Piecewise Functions - Online Tutor, Practice Problems & Exam Prep

One of the things we should be very familiar with is the concept of a function. We've talked about these functions and how they are represented as equations, and we've also talked about how we can take these equations and graph them individually. Now, what we're going to be learning in this video is how we can take multiple equations like this and combine them into a single function. This is known as a piecewise function, and a piecewise function is made up of multiple equations. Because we cannot have a situation where these equations overlap each other, what we need to do is define these equations for different x values when dealing with piecewise functions.

So let's just get right into an example of a piecewise function situation we would need to solve in this course. Let's say we're dealing with this function right here. This would be an example of a piecewise function because notice how we have multiple equations written for a single function and how we define the equations for different x values. Now, I need to take a look at these x values and figure out how I can graph this equation.

Well, the way that I can graph this function, f of x, is I notice here that our x values are really interested in negative one. Because notice we're looking where \(x\) is less than negative one or where \(x\) is greater than or equal to negative one. I'll pause right here and mention that it's possible you also have more than 2 equations. You might have 3 or 4 equations where more x values are defined. But since here we're only looking at negative one, I'm going to draw a wall right here through this x value of negative one.

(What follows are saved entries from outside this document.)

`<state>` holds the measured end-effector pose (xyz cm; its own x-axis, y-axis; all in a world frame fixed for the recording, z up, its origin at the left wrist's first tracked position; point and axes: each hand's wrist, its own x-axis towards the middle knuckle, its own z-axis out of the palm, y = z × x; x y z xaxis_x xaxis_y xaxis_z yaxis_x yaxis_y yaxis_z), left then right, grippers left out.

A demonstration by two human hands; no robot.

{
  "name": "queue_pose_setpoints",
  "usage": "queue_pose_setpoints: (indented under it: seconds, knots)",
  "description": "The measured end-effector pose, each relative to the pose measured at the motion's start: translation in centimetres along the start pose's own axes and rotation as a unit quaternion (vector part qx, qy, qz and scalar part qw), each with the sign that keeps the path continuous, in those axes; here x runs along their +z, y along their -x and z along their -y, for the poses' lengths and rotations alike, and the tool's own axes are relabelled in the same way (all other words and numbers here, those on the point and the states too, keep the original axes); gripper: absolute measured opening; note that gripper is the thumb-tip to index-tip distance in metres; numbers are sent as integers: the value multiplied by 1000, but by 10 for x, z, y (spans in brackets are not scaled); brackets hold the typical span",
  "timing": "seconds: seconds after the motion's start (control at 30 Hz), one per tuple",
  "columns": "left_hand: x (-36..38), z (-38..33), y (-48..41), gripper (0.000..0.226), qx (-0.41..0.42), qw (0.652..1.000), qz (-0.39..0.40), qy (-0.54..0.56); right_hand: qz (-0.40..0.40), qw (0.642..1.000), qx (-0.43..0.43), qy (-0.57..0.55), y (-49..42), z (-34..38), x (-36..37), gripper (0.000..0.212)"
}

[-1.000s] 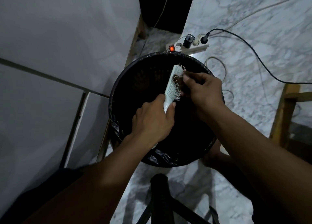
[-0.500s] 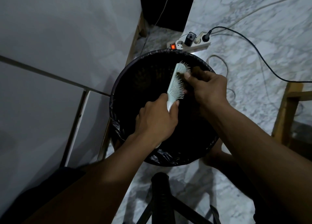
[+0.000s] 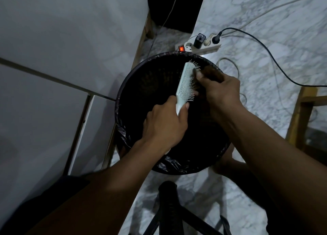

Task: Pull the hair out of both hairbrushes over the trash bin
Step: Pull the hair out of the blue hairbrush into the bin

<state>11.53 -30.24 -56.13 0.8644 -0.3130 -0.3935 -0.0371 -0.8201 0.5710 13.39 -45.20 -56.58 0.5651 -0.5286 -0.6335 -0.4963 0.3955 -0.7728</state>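
A pale mint hairbrush (image 3: 186,83) is held over the round black trash bin (image 3: 123,100), bristles facing right. My left hand (image 3: 165,126) is closed around its handle from below. My right hand (image 3: 221,91) is at the bristles, fingertips pinched on a dark brown tuft of hair (image 3: 211,73) near the brush's upper end. Only one brush is in view. The bin is lined with a black bag and its inside is too dark to see.
A white power strip (image 3: 198,46) with a lit red switch and plugged-in cables lies on the marble floor just beyond the bin. White cabinet panels (image 3: 53,57) stand to the left, a wooden frame (image 3: 300,114) to the right, a black stand (image 3: 168,199) near my feet.
My right hand has shifted slightly up along the bristles and a brown tuft of hair now shows in its fingers. The left hand keeps the brush over the bin.
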Motion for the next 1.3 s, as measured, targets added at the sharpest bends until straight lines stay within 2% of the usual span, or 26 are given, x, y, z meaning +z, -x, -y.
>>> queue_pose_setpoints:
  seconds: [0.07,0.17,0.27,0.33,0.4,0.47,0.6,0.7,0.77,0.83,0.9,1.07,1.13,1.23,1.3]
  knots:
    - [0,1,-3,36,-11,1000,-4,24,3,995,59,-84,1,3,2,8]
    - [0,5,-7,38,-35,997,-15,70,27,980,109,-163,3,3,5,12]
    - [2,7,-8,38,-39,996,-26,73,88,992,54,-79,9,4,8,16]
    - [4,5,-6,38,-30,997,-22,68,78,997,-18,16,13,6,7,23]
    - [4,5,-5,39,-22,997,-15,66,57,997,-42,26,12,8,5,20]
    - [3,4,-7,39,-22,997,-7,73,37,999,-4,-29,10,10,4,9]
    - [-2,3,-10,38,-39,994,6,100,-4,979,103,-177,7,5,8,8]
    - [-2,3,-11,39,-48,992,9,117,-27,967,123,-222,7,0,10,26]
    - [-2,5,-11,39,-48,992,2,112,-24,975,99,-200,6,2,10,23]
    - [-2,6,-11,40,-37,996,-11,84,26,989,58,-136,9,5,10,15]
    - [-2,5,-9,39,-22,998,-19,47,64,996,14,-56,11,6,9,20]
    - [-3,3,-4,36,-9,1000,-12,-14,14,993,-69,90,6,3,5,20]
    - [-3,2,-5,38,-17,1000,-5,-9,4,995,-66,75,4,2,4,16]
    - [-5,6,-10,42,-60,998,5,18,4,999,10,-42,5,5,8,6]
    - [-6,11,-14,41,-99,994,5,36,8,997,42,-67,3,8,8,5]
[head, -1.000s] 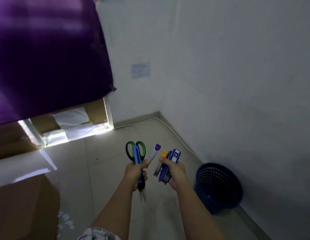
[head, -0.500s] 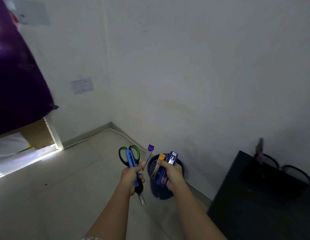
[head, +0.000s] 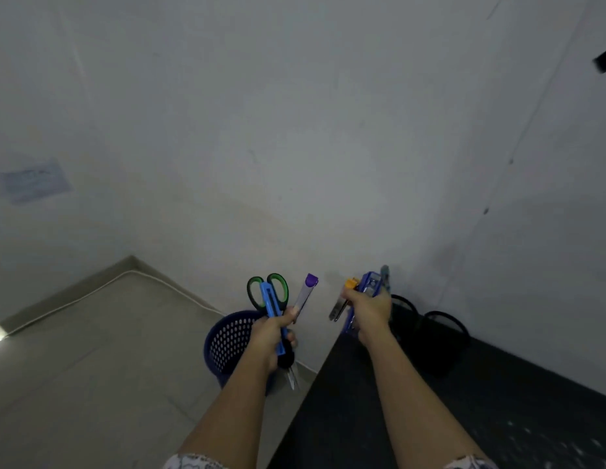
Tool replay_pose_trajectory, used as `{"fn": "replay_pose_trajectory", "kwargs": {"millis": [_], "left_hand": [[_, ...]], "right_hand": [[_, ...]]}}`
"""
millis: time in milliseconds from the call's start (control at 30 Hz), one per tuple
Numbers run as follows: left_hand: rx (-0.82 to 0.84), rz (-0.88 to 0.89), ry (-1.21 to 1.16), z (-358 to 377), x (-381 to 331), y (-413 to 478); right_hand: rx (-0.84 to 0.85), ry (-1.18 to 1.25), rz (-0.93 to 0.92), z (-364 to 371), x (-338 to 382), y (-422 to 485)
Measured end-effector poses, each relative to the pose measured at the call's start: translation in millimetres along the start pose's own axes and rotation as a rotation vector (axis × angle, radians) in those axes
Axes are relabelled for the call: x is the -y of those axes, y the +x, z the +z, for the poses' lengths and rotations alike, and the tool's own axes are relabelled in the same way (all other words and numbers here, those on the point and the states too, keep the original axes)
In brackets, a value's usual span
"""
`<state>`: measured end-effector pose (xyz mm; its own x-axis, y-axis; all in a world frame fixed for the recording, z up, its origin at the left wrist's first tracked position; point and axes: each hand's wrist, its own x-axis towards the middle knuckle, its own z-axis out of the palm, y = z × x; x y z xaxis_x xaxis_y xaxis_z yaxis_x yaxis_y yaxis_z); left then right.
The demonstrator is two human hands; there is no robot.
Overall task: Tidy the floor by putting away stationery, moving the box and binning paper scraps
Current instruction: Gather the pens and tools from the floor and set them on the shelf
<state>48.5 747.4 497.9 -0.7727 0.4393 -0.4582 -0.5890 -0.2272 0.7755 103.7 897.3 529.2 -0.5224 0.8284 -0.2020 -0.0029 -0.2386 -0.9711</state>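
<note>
My left hand [head: 269, 336] grips a bundle of stationery: green-handled scissors [head: 279, 291] with blades pointing down, a blue utility knife [head: 271, 306] and a slim tube with a purple cap [head: 306, 294]. My right hand [head: 369, 313] is closed around a blue stapler [head: 367, 287], an orange-tipped cutter [head: 349, 286] and a small metal piece. Both hands are raised in front of me, the right one over the near corner of a black table [head: 430, 418]. Behind my left hand on the floor stands a blue perforated bin [head: 227, 343].
Black round mesh holders [head: 433, 336] sit on the black table against the white wall. A white cable [head: 132, 275] runs along the skirting on the tiled floor [head: 75, 384] at the left. A paper label [head: 34, 181] is stuck on the wall.
The view has swung right and closer: the purple cloth and cardboard have left the picture, the bin has shifted left behind my left hand, and the black table now lies under my right hand.
</note>
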Motion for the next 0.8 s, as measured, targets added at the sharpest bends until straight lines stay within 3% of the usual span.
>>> {"fn": "replay_pose_trajectory", "kwargs": {"millis": [167,267,600,800], "left_hand": [[0.021,-0.051,-0.016,66,21,24],[0.019,-0.083,-0.022,87,35,30],[0.036,-0.075,-0.016,115,56,48],[0.051,-0.065,0.003,114,61,52]], "right_hand": [[-0.224,-0.136,-0.135,-50,28,57],[-0.264,-0.211,-0.147,-73,31,74],[0.028,-0.522,0.151,-91,29,113],[0.079,-0.662,0.182,-91,28,120]]}}
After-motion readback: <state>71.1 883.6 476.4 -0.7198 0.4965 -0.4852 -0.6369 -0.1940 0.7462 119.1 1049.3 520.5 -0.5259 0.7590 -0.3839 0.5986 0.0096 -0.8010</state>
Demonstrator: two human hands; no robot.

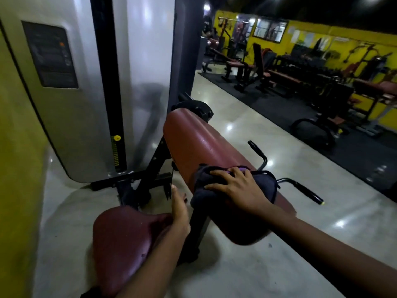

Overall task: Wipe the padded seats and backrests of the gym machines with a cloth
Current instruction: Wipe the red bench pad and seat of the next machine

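Nearest me is a rounded maroon seat [124, 233], smooth vinyl with a dull shine and a few small scuffs. My left hand [179, 209] reaches past its right edge with fingers straight and together, holding nothing; I judge it is there to steady me. Just beyond, my right hand [238, 188] lies flat with fingers spread wide, pressing a dark, soft, bunched cloth [265, 184] onto the near part of a long padded backrest [193, 143]. The spread palm likely keeps the cloth flat for wiping. This pad is the same glossy maroon vinyl, with rounded ends, and tilts away from me. 2 black curved handles [260, 153] stick out on its right. Behind stands a tall grey weight-stack cover [139, 82]. Across the polished floor [247, 125], blurred benches [279, 76] line a yellow wall [322, 33].
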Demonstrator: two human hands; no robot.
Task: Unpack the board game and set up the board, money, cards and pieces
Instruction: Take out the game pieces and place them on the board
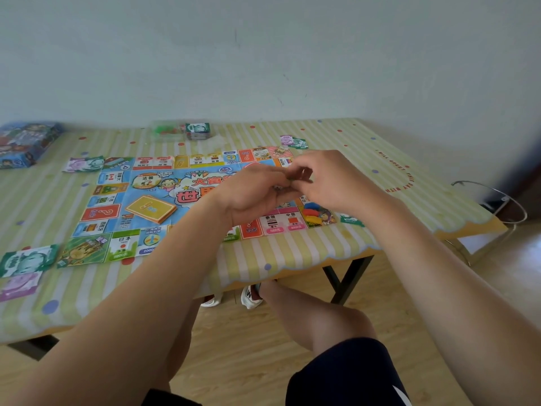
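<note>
Board [152, 183] lies flat, long axis left-right.

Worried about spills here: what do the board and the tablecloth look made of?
Board: thin printed paper, it seems; fold creases show and it lies flat like a sheet. Tablecloth: probably plastic or oilcloth; it looks slightly glossy, and its cut scalloped hem hangs stiffly off the table edge.
</note>
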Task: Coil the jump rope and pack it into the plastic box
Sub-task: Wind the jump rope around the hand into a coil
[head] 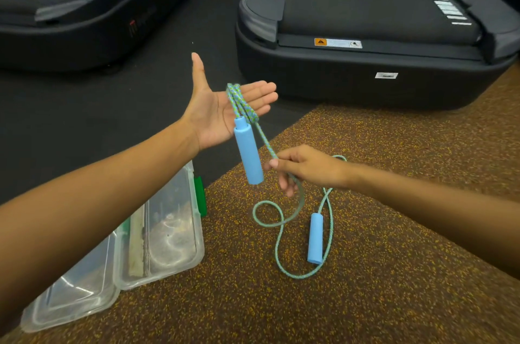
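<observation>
The left hand (222, 107) lies palm up, fingers spread, ahead of the right hand (306, 169) and to its left. Rope (242, 101) loops over the left palm, and one handle (247, 151) hangs down from it, between the two hands. From the palm the rope runs down and right into the right hand, then drops to the floor (365, 287), where it lies in loose loops beside the second handle (316, 239), below the right hand. The box (166, 231) sits on the floor at the left, under the left forearm, with its lid (76, 290) nearer the person. Two treadmills (365, 34) stand behind.
</observation>
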Demonstrator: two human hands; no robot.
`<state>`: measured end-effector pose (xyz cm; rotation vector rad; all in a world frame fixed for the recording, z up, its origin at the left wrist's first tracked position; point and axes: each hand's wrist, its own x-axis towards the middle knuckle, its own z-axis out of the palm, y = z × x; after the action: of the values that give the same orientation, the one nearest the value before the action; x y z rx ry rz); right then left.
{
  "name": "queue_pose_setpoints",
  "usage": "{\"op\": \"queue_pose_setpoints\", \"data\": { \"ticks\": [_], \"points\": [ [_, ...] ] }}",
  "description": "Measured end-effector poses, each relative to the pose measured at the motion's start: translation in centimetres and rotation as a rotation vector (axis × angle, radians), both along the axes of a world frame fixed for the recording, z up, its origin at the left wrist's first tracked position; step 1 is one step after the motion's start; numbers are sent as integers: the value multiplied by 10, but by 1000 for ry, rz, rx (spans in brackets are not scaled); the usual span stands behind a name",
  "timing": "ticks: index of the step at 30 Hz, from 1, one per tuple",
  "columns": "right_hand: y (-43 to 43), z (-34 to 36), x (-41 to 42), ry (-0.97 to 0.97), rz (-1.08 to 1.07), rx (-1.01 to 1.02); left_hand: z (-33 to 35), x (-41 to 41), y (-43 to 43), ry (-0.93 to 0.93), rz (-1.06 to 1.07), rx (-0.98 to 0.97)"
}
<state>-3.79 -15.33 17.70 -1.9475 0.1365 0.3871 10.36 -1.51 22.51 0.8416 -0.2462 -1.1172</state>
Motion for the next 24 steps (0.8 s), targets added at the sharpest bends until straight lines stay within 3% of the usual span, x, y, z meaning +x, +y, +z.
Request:
{"op": "queue_pose_setpoints", "data": {
  "ticks": [3, 7, 12, 15, 24],
  "points": [
    [11, 5, -3, -77, 85, -240, -2, 5, 4, -10, 35, 18],
    [22, 20, -7, -345, 222, -657, -8, 7, 6, -23, 1, 69],
    [19, 37, -1, -510, 167, -764, -12, 4, 6, -53, -83, 172],
    [13, 51, 4, -516, 159, -710, -15, 1, 6, -76, -212, 231],
    [-2, 56, 20, -438, -26, -248, -19, -18, 1, -87, -563, 277]
  ]
}}
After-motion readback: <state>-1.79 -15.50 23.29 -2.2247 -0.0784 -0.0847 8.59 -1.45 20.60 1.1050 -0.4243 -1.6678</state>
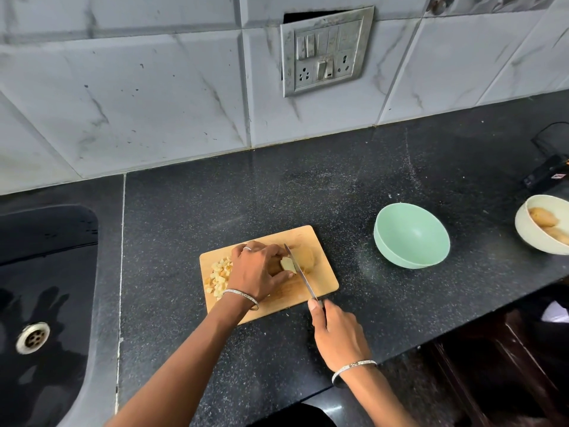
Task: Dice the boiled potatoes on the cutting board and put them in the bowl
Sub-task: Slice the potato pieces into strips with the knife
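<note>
**Desk:** Where's the potato?

**Operator:** From my end, on the board, near the middle. The board lies on the dark counter. The left hand is curled over the potato from the left and holds it down.

**Desk:** And the right?

**Operator:** The right hand grips the handle of the knife, forefinger laid along the top. The blade stands in the potato, tip pointing away from me, just right of the left fingertips. I see a pale cut face beside the blade and a bigger brown piece to its right.

**Desk:** Hands together?

**Operator:** Apart. The left is on the board; the right is nearer me, off the board's near edge.

**Desk:** Anything diced?

**Operator:** A heap of cubes at the board's left end, partly behind the left wrist.

**Desk:** Bowls?

**Operator:** The green bowl sits right of the board, apart from it. Further right, at the frame's edge, a white bowl holds whole potatoes. A black sink is far left.
</note>
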`<action>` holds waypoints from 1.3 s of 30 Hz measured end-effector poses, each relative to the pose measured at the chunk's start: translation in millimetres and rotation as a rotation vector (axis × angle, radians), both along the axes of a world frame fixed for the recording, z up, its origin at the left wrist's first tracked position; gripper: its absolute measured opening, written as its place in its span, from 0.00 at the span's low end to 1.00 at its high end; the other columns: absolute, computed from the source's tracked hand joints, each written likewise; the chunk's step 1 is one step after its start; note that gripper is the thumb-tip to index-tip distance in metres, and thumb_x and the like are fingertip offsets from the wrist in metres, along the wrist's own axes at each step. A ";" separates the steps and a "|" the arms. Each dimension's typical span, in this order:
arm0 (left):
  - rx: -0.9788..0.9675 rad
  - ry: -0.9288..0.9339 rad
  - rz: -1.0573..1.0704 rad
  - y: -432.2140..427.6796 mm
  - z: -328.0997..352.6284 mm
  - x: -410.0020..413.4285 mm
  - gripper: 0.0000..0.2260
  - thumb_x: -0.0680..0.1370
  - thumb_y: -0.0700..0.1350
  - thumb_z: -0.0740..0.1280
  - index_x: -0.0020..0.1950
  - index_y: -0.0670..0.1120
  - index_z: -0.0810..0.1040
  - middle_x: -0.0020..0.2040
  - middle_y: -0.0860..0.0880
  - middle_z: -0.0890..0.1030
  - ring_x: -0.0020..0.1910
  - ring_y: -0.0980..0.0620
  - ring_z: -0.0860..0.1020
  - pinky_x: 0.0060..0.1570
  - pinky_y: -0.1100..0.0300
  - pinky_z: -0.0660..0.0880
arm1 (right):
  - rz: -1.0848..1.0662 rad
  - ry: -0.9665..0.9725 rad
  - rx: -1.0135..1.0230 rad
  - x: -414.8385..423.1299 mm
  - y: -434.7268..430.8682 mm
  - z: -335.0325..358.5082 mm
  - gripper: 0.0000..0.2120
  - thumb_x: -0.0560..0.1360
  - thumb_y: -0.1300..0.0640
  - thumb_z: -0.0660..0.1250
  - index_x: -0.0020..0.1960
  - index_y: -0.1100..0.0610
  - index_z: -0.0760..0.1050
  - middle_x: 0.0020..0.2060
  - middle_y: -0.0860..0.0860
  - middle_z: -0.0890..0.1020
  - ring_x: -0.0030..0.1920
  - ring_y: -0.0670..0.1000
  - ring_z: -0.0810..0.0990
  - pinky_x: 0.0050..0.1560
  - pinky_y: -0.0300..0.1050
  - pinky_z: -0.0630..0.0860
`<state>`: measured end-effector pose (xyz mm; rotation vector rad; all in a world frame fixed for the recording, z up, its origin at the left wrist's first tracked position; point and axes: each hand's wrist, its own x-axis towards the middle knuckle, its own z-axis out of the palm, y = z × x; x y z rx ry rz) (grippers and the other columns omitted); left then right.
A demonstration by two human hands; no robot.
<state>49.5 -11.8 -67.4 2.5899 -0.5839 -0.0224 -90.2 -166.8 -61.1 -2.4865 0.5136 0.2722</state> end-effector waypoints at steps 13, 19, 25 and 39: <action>0.027 -0.038 0.106 0.5 -0.7 -10.0 0.12 0.68 0.61 0.72 0.45 0.57 0.79 0.41 0.60 0.80 0.50 0.54 0.75 0.53 0.52 0.59 | 0.046 0.052 -0.026 4.0 14.8 3.9 0.19 0.82 0.39 0.47 0.49 0.52 0.69 0.47 0.56 0.81 0.51 0.61 0.79 0.45 0.53 0.72; 0.006 -0.020 0.112 4.4 4.5 -6.1 0.14 0.68 0.60 0.74 0.50 0.57 0.80 0.42 0.59 0.81 0.50 0.53 0.76 0.45 0.56 0.57 | 0.051 0.041 -0.026 6.9 16.5 9.2 0.19 0.82 0.40 0.47 0.46 0.51 0.68 0.46 0.56 0.82 0.50 0.61 0.79 0.45 0.53 0.71; 0.071 0.036 0.181 2.7 9.6 -5.0 0.17 0.67 0.61 0.74 0.53 0.58 0.80 0.45 0.58 0.82 0.53 0.52 0.73 0.44 0.55 0.57 | 0.060 0.067 -0.012 7.0 16.8 11.0 0.20 0.82 0.39 0.47 0.49 0.52 0.71 0.48 0.56 0.81 0.53 0.60 0.78 0.46 0.53 0.71; 0.075 0.153 0.270 -3.0 15.1 -3.3 0.13 0.67 0.58 0.76 0.49 0.57 0.82 0.41 0.58 0.81 0.54 0.51 0.71 0.47 0.52 0.56 | 0.053 0.080 0.009 9.8 13.6 13.1 0.20 0.82 0.39 0.47 0.46 0.50 0.69 0.47 0.56 0.81 0.52 0.61 0.78 0.46 0.53 0.72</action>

This wall tells me where my functions are going to be defined. So everything on the left side of the wall will be this equation, and everything on the right side of the wall will be that equation. This equation shows us right here that we have \( x \geq -1 \), whereas the other equation shows us where \( x < -1 \). And notice how these are the same equations that we had over here. So if I were to draw a wall on my graph, what I'm doing is taking this left piece of the equation, drawing on the left side of the wall, then taking this right piece of the equation and drawing it on the right side of the wall.

We first will graph \( -x \) where \( x < -1 \). This will be the first piece of our piecewise function. The next piece is where \( x \geq -1 \). We'll notice that it's a parabola. However, I can't just draw a full parabola because we are only defining the parabola on the right side of this wall. When we have this negative one value, and we're down here at negative 3, we'll have a parabola that looks something like this, and this would be the right side of this piecewise function.

I'll now go ahead and remove this wall because this is what the piecewise function is going to look like. But what I also need to do, because I'm not quite finished, we have these empty points finishing here, and we need to write something for these. For this piece saying \( x < -1 \), it can't actually be equal to negative one, so we have to put an open circle right there. For this other piece, we see that \( x \geq -1 \), so I can put a solid circle right there.

These two parts are not connected. There's a jump that happens right here. Whenever you have the situation where the y values between the pieces don't match, we call this a jump discontinuity, because we have this jump right here. It is not going to be continuous. I have to pick up my pen and move to another part of the graph. This jump indicates that the curve is not continuous, but that's okay because this happens a lot when dealing with these piecewise functions.

We also need to evaluate these functions by plugging values into the correct equations. My first function that I'm trying to evaluate at an x value of negative 3, which is clearly less than negative one, falls into this portion of the equation. So I'm going to use negative x, giving us positive 3. This right here would be \( f(-3) \). Now, for \( f(-1) \), notice negative one fits here because \( x \geq -1 \). We'll input -1 into this equation giving us negative 3 again, so this would be \( f(-1) \). For \( f(2) \), \( x \) is greater than -1, so we use the equation \( x^2 - 4 \), giving 0. This is \( f(2) \).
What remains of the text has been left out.